Master Limited Partnerships Risks. Investments in common units of MLPs listed on the major U.S. stock exchanges involve risks that differ from investments in common stock including risks inherent in the structure of MLPs, including (i) tax risks (described further below), (ii) risk related to limited control of management or the general partner or managing member (iii) limited rights to vote on matters affecting the MLP, except with respect to extraordinary transactions, (iv) conflicts of interest between the general partner or managing member and its affiliates, on the one hand, and the limited partners or members, on the other hand, including those arising from incentive distribution payments or corporate opportunities, and (v) cash flow risks, as described in more detail in this Prospectus.
Correlation Risk. While MLPs have historically low correlations to other asset classes, there has been a measureable increase since the financial crisis of 2008. This pattern has been present in other times of severe equity market stress.
Tax Risk. The benefit the Fund derives from its investment in MLPs is largely due to the tax treatment of MLPs which are generally taxed partnerships. Partnerships do not pay U.S. federal income tax at the partnership level. Rather, each partner is allocated a share of the partnership’s income, gains, losses, deductions and expenses. A change in current tax law, or a change in the business of a given MLP, could result in an MLP being treated as a corporation for U.S. federal income tax purposes. As a result, the amount of cash available for distribution by the MLP would be reduced and the after-tax return to the Fund with respect to its investment in such MLPs would be materially reduced. Thus, if any of the MLPs owned by the Fund were treated as corporations for U.S. federal income tax purposes, it could result in a reduction in the value of your investment in the Fund and lower income.
New Fund Risk. There can be no assurance that the Fund will grow to or maintain an economically viable size, in which case the Board of Trustees or the Adviser may determine to liquidate the Fund. The liquidation can be initiated by the Board of Trustees without a shareholder vote and, while shareholder interests will be the paramount consideration, the timing of any liquidation may not be favorable to certain individual shareholders. The sub-adviser has not previously managed an open end fund.

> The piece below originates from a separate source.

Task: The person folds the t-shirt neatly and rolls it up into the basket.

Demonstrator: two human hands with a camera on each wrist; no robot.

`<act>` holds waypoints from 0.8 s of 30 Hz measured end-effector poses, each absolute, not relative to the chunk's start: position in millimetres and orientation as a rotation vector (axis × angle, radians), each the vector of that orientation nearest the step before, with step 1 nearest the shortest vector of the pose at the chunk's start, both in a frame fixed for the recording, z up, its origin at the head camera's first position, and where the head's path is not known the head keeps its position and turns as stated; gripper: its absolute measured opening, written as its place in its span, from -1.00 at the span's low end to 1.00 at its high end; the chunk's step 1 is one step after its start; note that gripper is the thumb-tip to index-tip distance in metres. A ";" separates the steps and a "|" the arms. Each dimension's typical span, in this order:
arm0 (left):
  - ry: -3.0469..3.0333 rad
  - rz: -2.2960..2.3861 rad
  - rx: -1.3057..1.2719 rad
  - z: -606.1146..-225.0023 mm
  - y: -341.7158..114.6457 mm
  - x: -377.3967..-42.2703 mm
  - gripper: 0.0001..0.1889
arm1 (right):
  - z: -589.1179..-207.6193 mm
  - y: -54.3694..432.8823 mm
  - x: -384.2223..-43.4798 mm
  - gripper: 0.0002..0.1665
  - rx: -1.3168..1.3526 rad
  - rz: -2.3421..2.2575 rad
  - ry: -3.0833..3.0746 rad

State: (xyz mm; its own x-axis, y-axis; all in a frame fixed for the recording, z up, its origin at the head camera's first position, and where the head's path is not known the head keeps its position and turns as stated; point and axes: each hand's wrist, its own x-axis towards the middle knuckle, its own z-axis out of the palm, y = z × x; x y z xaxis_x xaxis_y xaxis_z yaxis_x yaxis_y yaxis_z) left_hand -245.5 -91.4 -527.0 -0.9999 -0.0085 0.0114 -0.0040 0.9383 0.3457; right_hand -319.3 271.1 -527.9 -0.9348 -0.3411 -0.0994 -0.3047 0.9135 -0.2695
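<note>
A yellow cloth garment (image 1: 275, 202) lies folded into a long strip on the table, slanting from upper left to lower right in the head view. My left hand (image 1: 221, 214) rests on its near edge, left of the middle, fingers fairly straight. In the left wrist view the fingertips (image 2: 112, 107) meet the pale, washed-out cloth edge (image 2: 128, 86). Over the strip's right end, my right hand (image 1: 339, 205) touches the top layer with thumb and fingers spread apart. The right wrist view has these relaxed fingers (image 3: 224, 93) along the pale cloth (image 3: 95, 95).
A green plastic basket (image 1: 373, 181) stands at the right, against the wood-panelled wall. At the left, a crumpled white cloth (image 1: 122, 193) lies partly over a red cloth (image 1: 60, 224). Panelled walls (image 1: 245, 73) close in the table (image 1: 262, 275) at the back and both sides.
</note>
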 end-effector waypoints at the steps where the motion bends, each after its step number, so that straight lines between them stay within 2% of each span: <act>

Foreign Securities Risk. To the extent the Fund invests in foreign securities, including depositary receipts, such investments are subject to additional risks including political and economic risks, greater volatility, civil conflicts and war, currency fluctuations, expropriation and nationalization risks, higher transaction costs, delayed settlement, possible foreign controls on investment, and less stringent investor protection and disclosure standards of foreign markets.
General ETF Risk. Fixed-income securities are subject to the risk of the issuer’s inability to meet principal and interest payments on its obligations (i.e., credit risk) and are subject to price volatility resulting from, among other things, interest rate sensitivity, market perception of the creditworthiness of the issuer and general market liquidity (i.e., market risk). Generally fixed-income securities will decrease in value if interest rates rise and will increase in value if interest rates decline. Securities with longer durations are likely to be more sensitive to changes in interest rates, generally making them more volatile than securities with shorter durations. Lower rated fixed income securities have greater volatility because there is less certainty that principal and interest payments will be made as scheduled.